# [Data excerpt]
==================================================
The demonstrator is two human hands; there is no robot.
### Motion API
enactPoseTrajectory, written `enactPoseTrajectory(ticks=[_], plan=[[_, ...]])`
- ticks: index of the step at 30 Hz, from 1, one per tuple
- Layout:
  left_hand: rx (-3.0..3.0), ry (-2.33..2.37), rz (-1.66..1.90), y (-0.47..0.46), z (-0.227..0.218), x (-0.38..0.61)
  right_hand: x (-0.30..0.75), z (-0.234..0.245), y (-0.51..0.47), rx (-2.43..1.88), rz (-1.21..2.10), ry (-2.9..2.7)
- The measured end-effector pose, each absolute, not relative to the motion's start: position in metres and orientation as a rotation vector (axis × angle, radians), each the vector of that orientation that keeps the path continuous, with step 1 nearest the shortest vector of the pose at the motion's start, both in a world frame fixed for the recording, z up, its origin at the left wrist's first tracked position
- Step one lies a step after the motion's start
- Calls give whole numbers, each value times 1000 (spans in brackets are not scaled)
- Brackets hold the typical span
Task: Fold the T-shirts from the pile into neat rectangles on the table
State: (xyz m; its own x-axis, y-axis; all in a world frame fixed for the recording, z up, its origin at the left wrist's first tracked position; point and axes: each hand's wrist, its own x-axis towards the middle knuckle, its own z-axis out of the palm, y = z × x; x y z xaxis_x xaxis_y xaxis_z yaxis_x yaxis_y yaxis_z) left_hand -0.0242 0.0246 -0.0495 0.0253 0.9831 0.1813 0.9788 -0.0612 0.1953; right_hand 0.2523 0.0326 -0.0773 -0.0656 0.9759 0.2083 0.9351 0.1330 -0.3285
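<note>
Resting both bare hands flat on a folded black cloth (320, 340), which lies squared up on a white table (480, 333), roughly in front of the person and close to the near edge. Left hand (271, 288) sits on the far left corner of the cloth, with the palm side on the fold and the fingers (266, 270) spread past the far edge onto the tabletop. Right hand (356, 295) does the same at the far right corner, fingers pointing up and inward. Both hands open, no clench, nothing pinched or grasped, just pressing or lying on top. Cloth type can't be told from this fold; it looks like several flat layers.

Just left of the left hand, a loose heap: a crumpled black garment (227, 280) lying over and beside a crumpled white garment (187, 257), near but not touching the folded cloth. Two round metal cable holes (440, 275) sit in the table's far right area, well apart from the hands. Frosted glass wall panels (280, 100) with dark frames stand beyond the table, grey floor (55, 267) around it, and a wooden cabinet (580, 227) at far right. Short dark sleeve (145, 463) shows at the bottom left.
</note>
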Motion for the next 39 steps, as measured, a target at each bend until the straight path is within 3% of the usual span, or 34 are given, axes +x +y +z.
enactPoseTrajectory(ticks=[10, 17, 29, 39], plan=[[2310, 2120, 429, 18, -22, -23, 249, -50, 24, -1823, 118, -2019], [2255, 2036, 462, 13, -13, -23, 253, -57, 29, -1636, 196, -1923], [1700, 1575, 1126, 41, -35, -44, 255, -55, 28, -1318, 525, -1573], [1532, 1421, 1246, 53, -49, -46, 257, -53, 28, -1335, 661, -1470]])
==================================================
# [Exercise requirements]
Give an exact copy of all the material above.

# [Task result]
The demonstrator is two human hands; there is no robot.
### Motion API
enactPoseTrajectory, written `enactPoseTrajectory(ticks=[_], plan=[[_, ...]])`
- ticks: index of the step at 30 Hz, from 1, one per tuple
- Layout:
  left_hand: rx (-3.0..3.0), ry (-2.33..2.37), rz (-1.66..1.90), y (-0.47..0.46), z (-0.227..0.218), x (-0.38..0.61)
  right_hand: x (-0.30..0.75), z (-0.234..0.245), y (-0.51..0.47), rx (-2.43..1.88), rz (-1.21..2.10), ry (-2.9..2.7)
- The measured end-effector pose, each absolute, not relative to the motion's start: position in metres and orientation as a rotation vector (axis × angle, radians), each the vector of that orientation that keeps the path continuous, with step 1 nearest the shortest vector of the pose at the motion's start, both in a world frame fixed for the recording, z up, its origin at the left wrist's first tracked position
- Step one lies a step after the motion's start
- Calls give whole numbers, each value times 1000 (spans in brackets are not scaled)
- Brackets hold the typical span
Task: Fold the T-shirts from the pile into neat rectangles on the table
State: (xyz m; its own x-axis, y-axis; all in a world frame fixed for the recording, z up, its origin at the left wrist's first tracked position; point and axes: each hand's wrist, its own x-axis towards the middle knuckle, its own z-axis out of the palm, y = z × x; x y z xaxis_x xaxis_y xaxis_z yaxis_x yaxis_y yaxis_z) left_hand -0.0242 0.0246 -0.0495 0.0253 0.9831 0.1813 0.9788 -0.0612 0.1953; right_hand 0.2523 0.0326 -0.0773 -0.0656 0.9759 0.2083 0.9351 0.1330 -0.3285
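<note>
Resting both bare hands flat on a folded black cloth (320, 340), which lies squared up on a white table (480, 333), roughly in front of the person and close to the near edge. Left hand (271, 288) sits on the far left corner of the cloth, with the palm side on the fold and the fingers (266, 270) spread past the far edge onto the tabletop. Right hand (356, 295) does the same at the far right corner, fingers pointing up and inward. Both hands open, no clench, nothing pinched or grasped, just pressing or lying on top. Cloth type can't be told from this fold; it looks like several flat layers.

Just left of the left hand, a loose heap: a crumpled black garment (227, 280) lying over and beside a crumpled white garment (187, 257), near but not touching the folded cloth. Two round metal cable holes (440, 275) sit in the table's far right area, well apart from the hands. Frosted glass wall panels (280, 100) with dark frames stand beyond the table, grey floor (55, 267) around it, and a wooden cabinet (580, 227) at far right. Short dark sleeve (145, 463) shows at the bottom left.
</note>
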Motion for the next 39 steps, as measured, a target at each bend until the straight path is within 3% of the usual span, or 34 are given, axes +x +y +z.
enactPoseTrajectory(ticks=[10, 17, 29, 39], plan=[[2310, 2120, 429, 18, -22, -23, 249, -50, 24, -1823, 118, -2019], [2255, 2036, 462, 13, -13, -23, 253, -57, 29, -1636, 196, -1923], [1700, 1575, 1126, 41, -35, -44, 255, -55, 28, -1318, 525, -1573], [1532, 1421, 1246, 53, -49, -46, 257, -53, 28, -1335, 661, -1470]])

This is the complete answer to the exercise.